- [Your task]:
Look below for the line containing "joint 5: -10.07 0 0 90"; from there through the line containing "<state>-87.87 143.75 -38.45", both lines included, please set down each line exactly and nothing else.

Recorded data
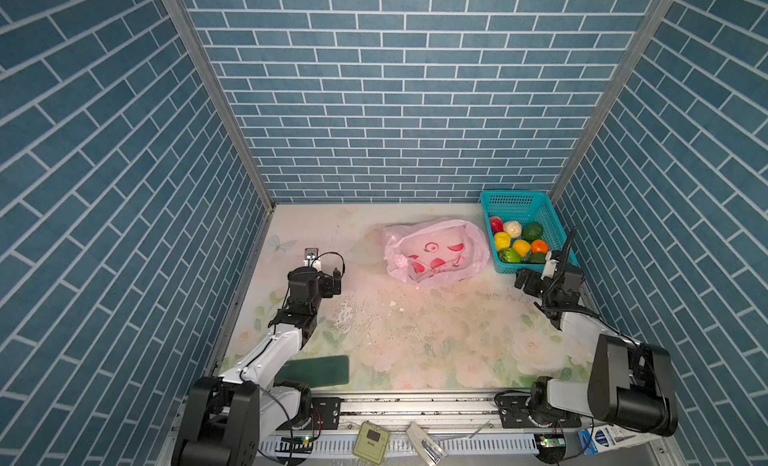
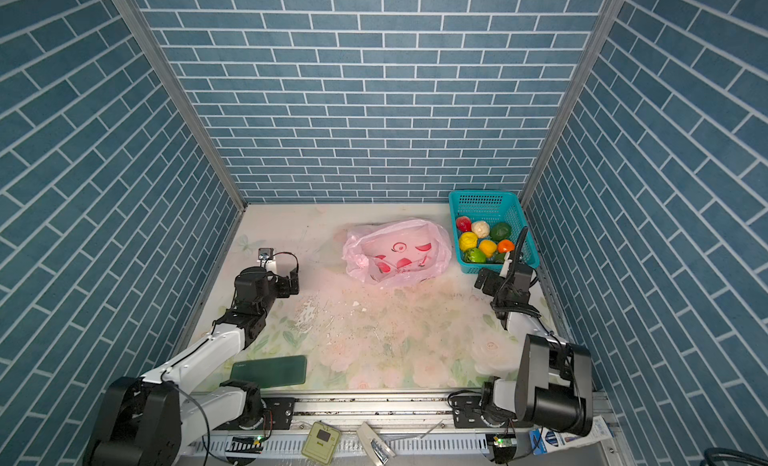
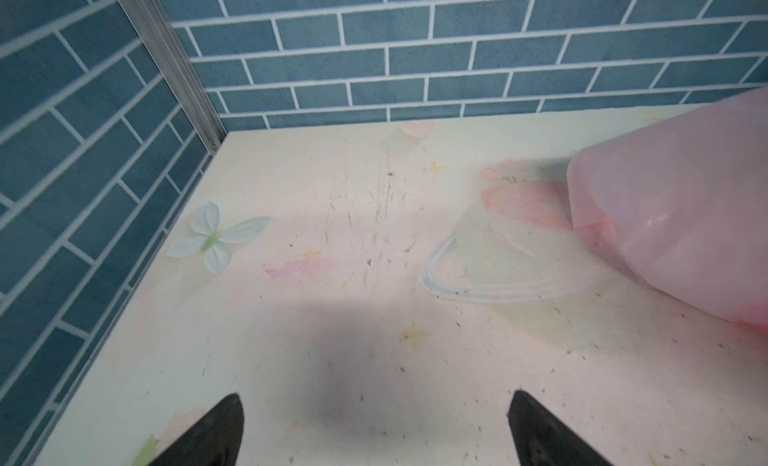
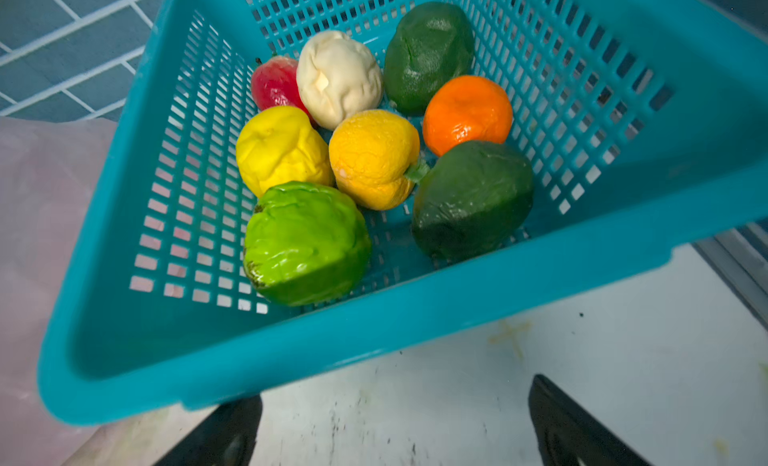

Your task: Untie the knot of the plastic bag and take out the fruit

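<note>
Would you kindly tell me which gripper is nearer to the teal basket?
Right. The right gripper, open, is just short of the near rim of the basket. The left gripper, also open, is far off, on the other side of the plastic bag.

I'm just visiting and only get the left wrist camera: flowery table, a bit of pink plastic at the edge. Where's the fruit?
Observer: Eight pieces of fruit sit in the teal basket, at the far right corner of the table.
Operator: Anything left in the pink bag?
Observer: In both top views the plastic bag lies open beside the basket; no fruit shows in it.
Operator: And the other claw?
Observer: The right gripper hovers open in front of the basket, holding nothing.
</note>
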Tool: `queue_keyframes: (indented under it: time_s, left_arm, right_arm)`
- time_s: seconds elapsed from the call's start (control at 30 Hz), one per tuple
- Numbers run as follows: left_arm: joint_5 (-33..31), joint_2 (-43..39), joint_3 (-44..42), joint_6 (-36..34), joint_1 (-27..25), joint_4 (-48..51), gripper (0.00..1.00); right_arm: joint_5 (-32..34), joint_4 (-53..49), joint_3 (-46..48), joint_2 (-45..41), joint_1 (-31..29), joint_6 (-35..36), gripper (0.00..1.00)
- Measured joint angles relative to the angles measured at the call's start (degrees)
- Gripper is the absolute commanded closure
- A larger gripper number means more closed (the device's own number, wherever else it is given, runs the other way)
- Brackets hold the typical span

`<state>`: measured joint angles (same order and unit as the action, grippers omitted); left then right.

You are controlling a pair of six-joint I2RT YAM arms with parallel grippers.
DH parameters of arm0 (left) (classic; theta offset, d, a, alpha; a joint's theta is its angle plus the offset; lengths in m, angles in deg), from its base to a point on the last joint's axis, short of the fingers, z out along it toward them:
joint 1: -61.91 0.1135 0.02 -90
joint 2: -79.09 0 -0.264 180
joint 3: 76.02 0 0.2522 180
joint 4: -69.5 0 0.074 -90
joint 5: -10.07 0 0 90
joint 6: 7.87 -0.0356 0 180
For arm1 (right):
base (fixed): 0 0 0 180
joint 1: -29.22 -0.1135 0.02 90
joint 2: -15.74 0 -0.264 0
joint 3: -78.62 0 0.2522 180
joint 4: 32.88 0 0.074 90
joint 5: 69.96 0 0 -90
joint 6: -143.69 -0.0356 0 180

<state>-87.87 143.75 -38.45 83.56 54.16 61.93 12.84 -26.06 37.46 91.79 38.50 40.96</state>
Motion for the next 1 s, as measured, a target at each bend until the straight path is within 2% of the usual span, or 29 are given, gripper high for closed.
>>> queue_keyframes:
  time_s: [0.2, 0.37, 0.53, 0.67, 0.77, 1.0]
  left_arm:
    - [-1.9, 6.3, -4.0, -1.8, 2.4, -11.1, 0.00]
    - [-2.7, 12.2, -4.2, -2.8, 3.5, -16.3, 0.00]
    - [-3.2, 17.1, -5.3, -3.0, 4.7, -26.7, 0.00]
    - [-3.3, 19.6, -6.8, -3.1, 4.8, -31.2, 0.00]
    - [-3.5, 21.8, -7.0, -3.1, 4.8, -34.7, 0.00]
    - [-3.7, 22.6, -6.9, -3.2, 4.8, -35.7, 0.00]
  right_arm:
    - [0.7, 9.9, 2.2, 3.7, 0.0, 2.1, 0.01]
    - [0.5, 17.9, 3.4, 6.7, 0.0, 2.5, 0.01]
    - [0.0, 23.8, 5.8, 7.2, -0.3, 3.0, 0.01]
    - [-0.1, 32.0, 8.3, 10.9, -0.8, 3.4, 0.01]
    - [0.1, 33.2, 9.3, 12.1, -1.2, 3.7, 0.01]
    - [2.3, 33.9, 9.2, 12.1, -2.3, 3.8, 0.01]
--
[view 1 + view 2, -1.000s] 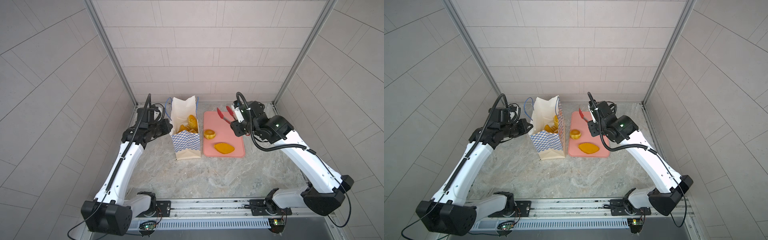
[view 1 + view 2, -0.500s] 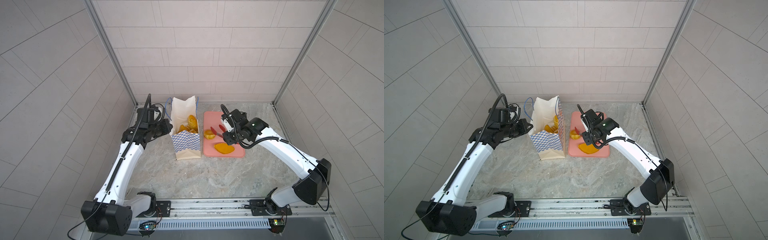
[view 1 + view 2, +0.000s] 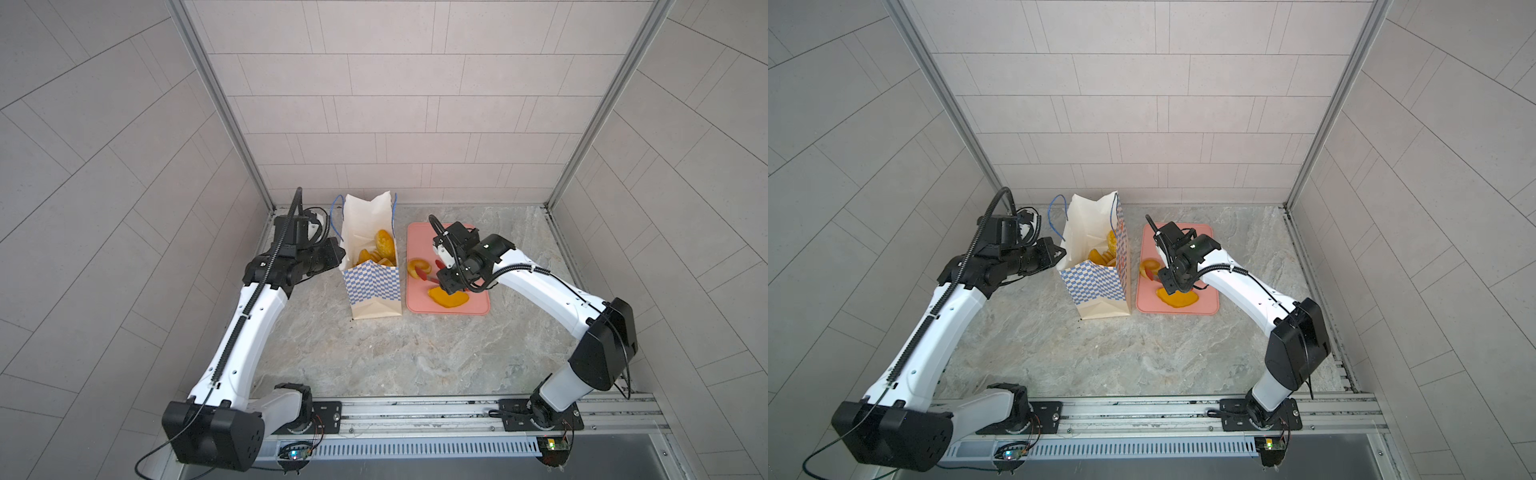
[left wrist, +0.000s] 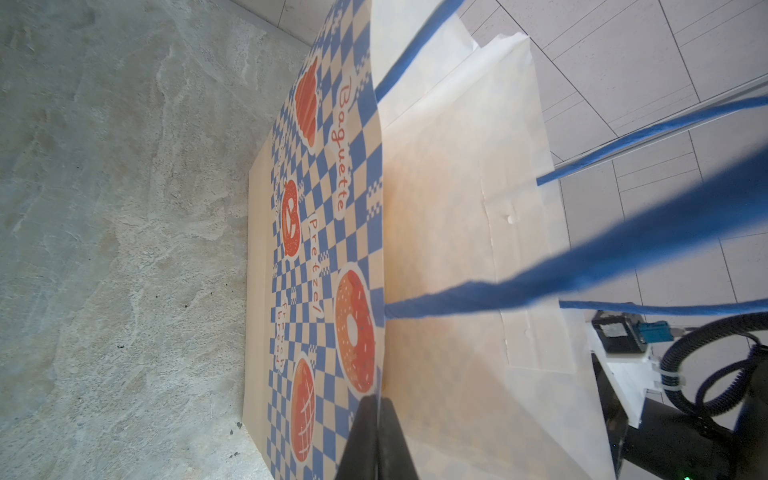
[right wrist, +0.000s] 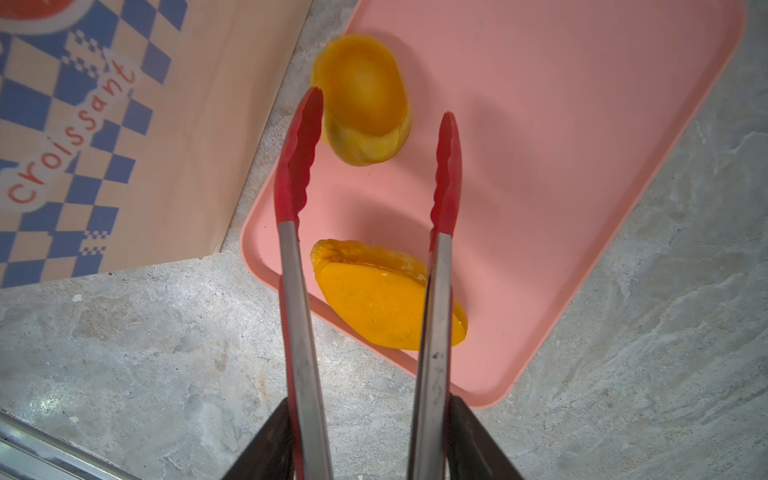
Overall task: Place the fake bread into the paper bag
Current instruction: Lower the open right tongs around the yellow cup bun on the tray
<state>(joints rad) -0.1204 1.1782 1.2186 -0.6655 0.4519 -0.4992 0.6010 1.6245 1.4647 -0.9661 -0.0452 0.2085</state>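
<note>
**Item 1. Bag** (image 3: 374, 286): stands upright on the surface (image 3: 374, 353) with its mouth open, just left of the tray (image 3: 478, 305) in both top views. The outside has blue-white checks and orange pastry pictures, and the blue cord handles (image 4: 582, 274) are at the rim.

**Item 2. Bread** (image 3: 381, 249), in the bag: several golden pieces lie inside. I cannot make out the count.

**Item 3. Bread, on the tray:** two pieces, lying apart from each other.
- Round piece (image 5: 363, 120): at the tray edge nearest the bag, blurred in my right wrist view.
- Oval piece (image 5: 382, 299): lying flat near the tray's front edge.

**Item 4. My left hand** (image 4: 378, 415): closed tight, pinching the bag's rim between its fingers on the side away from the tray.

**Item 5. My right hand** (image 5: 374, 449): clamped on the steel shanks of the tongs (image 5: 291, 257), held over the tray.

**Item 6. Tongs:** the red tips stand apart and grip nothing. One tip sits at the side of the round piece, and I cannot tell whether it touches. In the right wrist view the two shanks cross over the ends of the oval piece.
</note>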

- [Answer to this exercise]:
joint 5: -10.07 0 0 90
joint 6: 7.87 -0.0356 0 180
For arm1 (right):
base (fixed): 0 0 0 180
joint 1: -29.22 -0.1135 0.02 90
joint 2: -15.74 0 -0.264 0
joint 3: -78.62 0 0.2522 180
joint 4: 32.88 0 0.074 90
joint 5: 69.96 0 0 -90
joint 6: -143.69 -0.0356 0 180

<state>-87.87 143.75 -38.45 83.56 54.16 61.93 12.84 -26.06 37.46 91.79 38.50 40.96</state>

The exercise is now done.